É importante que as empresas estejam atualizadas quanto à legislação e obrigações do seu setor.

Financiamento e apoios

A formação profissional pode representar um custo considerável, sobretudo para micro e pequenas empresas. No entanto, existem apoios financeiros disponíveis:

  • Programas de formação-ação financiados por fundos comunitários (Portugal 2030, PRR)
  • Cheque-formação do IEFP (dirigido a trabalhadores e empresas)
  • Incentivos fiscais: determinados custos com formação podem ser dedutíveis no IRC
  • Protocolos com associações empresariais ou centros de formação setoriais

É aconselhável que as empresas contactem o IEFP, associações locais ou consultores especializados para saberem que apoios estão disponíveis.

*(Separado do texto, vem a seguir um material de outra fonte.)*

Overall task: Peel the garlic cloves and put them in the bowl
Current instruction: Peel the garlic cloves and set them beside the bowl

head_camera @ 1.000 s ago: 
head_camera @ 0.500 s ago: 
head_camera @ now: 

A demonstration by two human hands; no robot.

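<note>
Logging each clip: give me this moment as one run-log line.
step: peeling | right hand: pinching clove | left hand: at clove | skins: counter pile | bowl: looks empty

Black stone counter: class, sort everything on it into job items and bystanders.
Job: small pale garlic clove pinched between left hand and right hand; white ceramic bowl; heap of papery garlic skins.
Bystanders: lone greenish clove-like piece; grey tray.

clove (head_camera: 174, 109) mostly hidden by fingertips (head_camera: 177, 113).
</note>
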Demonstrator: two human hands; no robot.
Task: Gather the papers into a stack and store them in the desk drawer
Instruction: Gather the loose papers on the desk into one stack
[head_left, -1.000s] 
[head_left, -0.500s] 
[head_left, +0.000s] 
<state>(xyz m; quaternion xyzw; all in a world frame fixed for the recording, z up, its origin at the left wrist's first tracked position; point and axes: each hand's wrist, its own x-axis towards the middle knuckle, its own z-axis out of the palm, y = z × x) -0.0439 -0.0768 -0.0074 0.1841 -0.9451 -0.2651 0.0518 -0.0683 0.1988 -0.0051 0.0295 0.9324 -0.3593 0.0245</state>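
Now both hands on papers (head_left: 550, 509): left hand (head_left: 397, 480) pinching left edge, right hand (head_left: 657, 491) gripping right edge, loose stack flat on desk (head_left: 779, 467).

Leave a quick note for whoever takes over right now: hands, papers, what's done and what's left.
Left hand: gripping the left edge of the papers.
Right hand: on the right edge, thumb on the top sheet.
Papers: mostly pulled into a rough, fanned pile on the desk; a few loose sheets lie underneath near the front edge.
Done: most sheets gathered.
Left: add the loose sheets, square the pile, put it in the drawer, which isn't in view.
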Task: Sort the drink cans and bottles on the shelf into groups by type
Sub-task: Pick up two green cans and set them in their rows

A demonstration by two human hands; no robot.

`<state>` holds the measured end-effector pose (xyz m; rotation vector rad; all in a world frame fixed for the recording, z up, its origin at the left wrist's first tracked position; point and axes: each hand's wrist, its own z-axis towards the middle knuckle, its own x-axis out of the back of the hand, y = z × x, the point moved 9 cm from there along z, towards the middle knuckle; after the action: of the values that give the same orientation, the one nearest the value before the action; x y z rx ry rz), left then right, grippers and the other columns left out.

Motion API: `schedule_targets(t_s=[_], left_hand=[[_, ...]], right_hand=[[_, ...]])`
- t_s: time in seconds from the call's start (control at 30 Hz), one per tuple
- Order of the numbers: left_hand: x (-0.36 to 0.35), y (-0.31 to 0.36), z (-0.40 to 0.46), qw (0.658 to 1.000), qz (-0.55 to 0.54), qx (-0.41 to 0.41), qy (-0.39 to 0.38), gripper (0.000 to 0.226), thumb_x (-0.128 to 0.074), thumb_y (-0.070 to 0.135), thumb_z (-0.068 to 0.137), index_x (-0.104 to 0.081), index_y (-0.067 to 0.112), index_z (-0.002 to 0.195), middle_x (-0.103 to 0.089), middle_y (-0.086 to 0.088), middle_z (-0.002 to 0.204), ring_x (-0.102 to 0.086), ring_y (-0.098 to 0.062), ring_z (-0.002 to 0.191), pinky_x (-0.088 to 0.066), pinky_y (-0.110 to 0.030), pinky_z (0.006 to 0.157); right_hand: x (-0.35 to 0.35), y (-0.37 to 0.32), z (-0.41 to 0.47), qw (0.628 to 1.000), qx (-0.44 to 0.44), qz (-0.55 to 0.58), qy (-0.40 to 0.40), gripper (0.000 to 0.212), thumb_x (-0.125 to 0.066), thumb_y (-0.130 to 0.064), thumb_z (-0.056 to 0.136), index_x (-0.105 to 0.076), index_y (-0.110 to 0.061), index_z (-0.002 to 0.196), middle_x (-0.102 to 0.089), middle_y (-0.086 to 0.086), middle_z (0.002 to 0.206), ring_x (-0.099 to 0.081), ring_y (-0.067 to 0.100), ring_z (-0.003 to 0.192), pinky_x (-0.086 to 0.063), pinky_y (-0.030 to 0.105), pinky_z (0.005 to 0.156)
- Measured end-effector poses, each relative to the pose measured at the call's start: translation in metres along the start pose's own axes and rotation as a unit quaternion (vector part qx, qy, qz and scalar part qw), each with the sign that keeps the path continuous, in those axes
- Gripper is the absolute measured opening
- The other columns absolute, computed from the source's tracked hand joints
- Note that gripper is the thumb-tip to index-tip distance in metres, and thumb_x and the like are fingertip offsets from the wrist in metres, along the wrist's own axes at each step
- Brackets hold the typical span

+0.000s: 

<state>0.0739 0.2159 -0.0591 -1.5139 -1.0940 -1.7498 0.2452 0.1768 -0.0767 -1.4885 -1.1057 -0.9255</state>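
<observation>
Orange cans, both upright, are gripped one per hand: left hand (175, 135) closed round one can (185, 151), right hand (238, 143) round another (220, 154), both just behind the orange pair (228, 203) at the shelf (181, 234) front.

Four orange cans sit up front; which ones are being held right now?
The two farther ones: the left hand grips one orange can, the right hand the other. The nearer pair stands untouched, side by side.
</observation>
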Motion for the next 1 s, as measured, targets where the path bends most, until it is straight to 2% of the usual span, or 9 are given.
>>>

Vantagens estratégicas da formação contínua

Embora legalmente obrigatória, a formação deve ser vista como uma ferramenta estratégica, e não apenas como uma imposição legislativa.

Para as empresas

  • Aumento da produtividade e qualidade do trabalho
  • Redução de erros, acidentes e custos operacionais
  • Retenção de talento e motivação da equipa
  • Capacidade de inovação e adaptação ao mercado

Para os trabalhadores

  • Melhoria de competências e da empregabilidade
  • Oportunidades de progressão na carreira
  • Maior envolvimento e valorização profissional
  • Preparação para novas funções ou contextos laborais

Considerações finais

A formação obrigatória aos trabalhadores é um instrumento legal e estratégico fundamental para promover o desenvolvimento sustentado das empresas e a valorização dos seus recursos humanos. Cumprir com as 40 horas anuais de formação contínua não é apenas uma questão de legalidade, mas de visão empresarial.

Num mundo em constante transformação, as empresas que investem na capacitação das suas equipas estão mais bem preparadas para enfrentar os desafios da competitividade, inovação e crescimento. Mais do que uma obrigação, a formação é uma oportunidade de evolução mútua — para trabalhadores e empregadores.

A informação que consta no artigo não é vinculativa e não invalida a leitura integral de documentos que suportem a matéria em causa.